- Exercise
The reply is to contain the full listing, repeated exactly, with pictures left out.

----

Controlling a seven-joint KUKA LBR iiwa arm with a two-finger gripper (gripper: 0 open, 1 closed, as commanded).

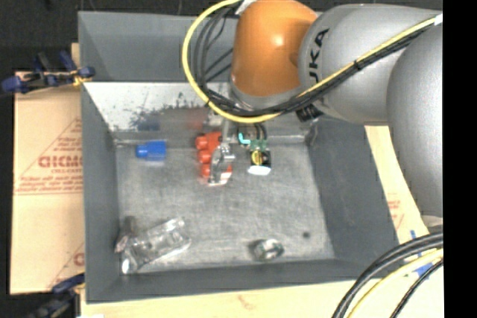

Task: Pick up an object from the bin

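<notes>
My gripper [220,166] hangs under the orange wrist cover, low over the back middle of the bin floor. A red blocky thing [205,151] lies right against its left side, partly hidden by it; I cannot tell whether it is held. A small white round piece [258,170] sits just to the gripper's right, below a green and black part. A blue cylinder-like thing [152,152] lies further left, near the back wall.
A clear crumpled plastic thing [153,240] lies in the front left corner. A small shiny metal round thing [266,249] rests near the front wall. The arm and its cables cover the bin's back right.
</notes>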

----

- Solved problem
Controlling a seven-joint KUKA LBR iiwa arm with a two-finger gripper (gripper: 0 open, 1 closed, as commanded).


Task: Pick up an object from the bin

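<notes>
My gripper [220,166] hangs under the orange wrist cover, low over the back middle of the bin floor. A red blocky thing [205,151] lies right against its left side, partly hidden by it; I cannot tell whether it is held. A small white round piece [258,170] sits just to the gripper's right, below a green and black part. A blue cylinder-like thing [152,152] lies further left, near the back wall.
A clear crumpled plastic thing [153,240] lies in the front left corner. A small shiny metal round thing [266,249] rests near the front wall. The arm and its cables cover the bin's back right.
</notes>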

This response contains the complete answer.